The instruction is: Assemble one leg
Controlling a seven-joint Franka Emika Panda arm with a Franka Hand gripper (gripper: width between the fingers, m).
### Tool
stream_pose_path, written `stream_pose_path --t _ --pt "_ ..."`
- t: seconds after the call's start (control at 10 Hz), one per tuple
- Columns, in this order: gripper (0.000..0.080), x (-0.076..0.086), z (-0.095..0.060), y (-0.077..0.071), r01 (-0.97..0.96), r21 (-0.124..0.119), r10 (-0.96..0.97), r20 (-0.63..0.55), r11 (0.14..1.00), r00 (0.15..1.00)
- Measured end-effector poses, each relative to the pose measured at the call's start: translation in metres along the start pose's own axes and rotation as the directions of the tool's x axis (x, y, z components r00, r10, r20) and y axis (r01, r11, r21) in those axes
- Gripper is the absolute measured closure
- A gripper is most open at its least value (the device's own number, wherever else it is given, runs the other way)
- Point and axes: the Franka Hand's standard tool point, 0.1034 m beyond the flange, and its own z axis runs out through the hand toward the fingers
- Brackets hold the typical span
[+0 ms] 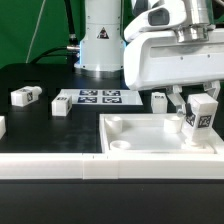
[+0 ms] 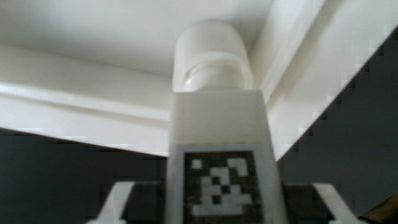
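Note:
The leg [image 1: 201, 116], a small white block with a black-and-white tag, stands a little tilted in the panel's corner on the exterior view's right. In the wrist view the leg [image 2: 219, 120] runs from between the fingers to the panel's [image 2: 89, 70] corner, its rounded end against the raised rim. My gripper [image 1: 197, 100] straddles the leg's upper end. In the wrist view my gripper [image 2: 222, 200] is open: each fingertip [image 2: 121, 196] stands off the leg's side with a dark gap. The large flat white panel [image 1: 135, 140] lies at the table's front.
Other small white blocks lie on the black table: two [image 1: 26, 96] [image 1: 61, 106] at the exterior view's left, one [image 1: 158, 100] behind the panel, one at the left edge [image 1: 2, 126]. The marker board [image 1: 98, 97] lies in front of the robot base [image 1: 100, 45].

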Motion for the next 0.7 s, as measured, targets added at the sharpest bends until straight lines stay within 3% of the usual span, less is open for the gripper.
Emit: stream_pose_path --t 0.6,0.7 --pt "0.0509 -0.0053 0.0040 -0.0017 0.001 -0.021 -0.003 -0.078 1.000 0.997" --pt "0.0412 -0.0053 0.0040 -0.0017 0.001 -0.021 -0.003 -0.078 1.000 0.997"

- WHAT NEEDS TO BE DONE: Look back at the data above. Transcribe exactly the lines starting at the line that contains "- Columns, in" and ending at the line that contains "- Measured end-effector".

- RESPONSE:
- Columns, in this order: gripper (0.000..0.080), x (-0.076..0.086), z (-0.095..0.060), y (-0.077..0.071), r01 (-0.97..0.96), r21 (-0.124..0.119), r10 (-0.96..0.97), r20 (-0.63..0.55), r11 (0.14..1.00), r00 (0.15..1.00)
- Measured end-effector poses, each relative to the pose measured at the call's start: translation in metres along the start pose's own axes and rotation as the directions of the tool's x axis (x, y, z components r00, r10, r20) and y axis (r01, r11, r21) in those axes

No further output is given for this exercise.